PROBLEM: Write out the whole listing exactly.

STORED DATA:
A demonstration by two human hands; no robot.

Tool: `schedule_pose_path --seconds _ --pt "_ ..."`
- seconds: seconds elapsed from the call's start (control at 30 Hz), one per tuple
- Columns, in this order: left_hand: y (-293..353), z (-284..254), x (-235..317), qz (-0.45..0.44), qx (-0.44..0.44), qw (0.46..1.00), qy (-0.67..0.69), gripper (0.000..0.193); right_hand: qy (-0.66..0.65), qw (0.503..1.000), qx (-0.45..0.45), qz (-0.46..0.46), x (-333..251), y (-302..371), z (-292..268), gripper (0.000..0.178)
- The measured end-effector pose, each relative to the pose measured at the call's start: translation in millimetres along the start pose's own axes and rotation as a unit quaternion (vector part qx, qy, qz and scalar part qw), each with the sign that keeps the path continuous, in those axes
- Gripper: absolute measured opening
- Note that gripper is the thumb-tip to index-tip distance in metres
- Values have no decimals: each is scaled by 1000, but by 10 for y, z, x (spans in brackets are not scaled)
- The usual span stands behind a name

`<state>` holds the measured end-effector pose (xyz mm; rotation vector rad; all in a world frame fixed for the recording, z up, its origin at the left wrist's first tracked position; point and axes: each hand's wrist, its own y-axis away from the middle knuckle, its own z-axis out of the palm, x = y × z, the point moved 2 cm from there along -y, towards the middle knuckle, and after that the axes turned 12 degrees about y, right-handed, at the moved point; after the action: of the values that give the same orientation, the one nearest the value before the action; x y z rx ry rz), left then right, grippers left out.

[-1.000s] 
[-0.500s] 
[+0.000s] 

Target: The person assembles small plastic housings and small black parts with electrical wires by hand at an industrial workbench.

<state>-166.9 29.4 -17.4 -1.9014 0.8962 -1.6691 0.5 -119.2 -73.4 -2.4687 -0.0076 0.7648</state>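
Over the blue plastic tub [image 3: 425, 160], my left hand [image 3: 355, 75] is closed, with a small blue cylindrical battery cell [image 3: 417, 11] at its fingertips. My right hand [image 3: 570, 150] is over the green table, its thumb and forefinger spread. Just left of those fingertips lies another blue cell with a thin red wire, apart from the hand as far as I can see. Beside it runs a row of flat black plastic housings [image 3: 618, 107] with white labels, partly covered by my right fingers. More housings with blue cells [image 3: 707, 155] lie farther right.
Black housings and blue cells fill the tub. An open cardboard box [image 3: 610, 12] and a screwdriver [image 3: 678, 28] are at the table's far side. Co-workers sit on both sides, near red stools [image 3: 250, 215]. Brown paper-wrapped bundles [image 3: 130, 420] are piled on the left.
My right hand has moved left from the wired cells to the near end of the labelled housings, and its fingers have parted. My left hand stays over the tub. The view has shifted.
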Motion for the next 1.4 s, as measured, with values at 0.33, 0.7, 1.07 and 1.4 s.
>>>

ANSWER BOX:
A demonstration by two human hands; no robot.

Tool: `schedule_pose_path --seconds _ --pt "_ ..."`
- seconds: seconds elapsed from the call's start (control at 30 Hz), one per tuple
- Columns, in this order: left_hand: y (-293..353), z (-284..254), x (-235..317), qz (-0.45..0.44), qx (-0.44..0.44), qw (0.46..1.00), qy (-0.67..0.69), gripper (0.000..0.193); right_hand: qy (-0.66..0.65), qw (0.503..1.000), qx (-0.45..0.45), qz (-0.46..0.46), x (-333..251), y (-302..371), z (-292..268), gripper (0.000..0.178)
- The measured end-effector pose, each relative to the pose measured at the call's start: translation in millimetres along the start pose's own axes and rotation as a unit quaternion (vector part qx, qy, qz and scalar part qw), each with the sign that keeps the path continuous, in those axes
- Gripper: absolute measured opening
- Note that gripper is the thumb-tip to index-tip distance in metres
- Values have no decimals: each is scaled by 1000, but by 10 for y, z, x (spans in brackets are not scaled)
- The usual span stands behind a name

`<state>` holds the measured end-effector pose (xyz mm; rotation vector rad; all in a world frame fixed for the recording, z up, its origin at the left wrist's first tracked position; point and axes: each hand's wrist, its own y-axis away from the middle knuckle, its own z-axis out of the palm, x = y × z, the point moved 2 cm from there along -y, towards the middle knuckle, and after that the axes turned 12 degrees about y, right-handed, at the moved point; after the action: of the values that give the same orientation, the one nearest the value before the action; x y z rx ry rz), left then right, grippers left out.

[-1.000s] 
[-0.500s] 
[+0.000s] 

Target: The person assembles small plastic housings and small black parts with electrical wires by hand at an industrial workbench.

<state>-166.9 29.4 -17.4 -1.9014 0.8962 -1.6691 0.5 -119.2 -73.4 -2.4687 -0.0076 0.7648</state>
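Over the blue plastic tub [image 3: 425, 160], my left hand [image 3: 355, 75] is closed, with a small blue cylindrical battery cell [image 3: 417, 11] at its fingertips. My right hand [image 3: 570, 150] is over the green table, its thumb and forefinger spread. Just left of those fingertips lies another blue cell with a thin red wire, apart from the hand as far as I can see. Beside it runs a row of flat black plastic housings [image 3: 618, 107] with white labels, partly covered by my right fingers. More housings with blue cells [image 3: 707, 155] lie farther right.
Black housings and blue cells fill the tub. An open cardboard box [image 3: 610, 12] and a screwdriver [image 3: 678, 28] are at the table's far side. Co-workers sit on both sides, near red stools [image 3: 250, 215]. Brown paper-wrapped bundles [image 3: 130, 420] are piled on the left.
My right hand has moved left from the wired cells to the near end of the labelled housings, and its fingers have parted. My left hand stays over the tub. The view has shifted.
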Motion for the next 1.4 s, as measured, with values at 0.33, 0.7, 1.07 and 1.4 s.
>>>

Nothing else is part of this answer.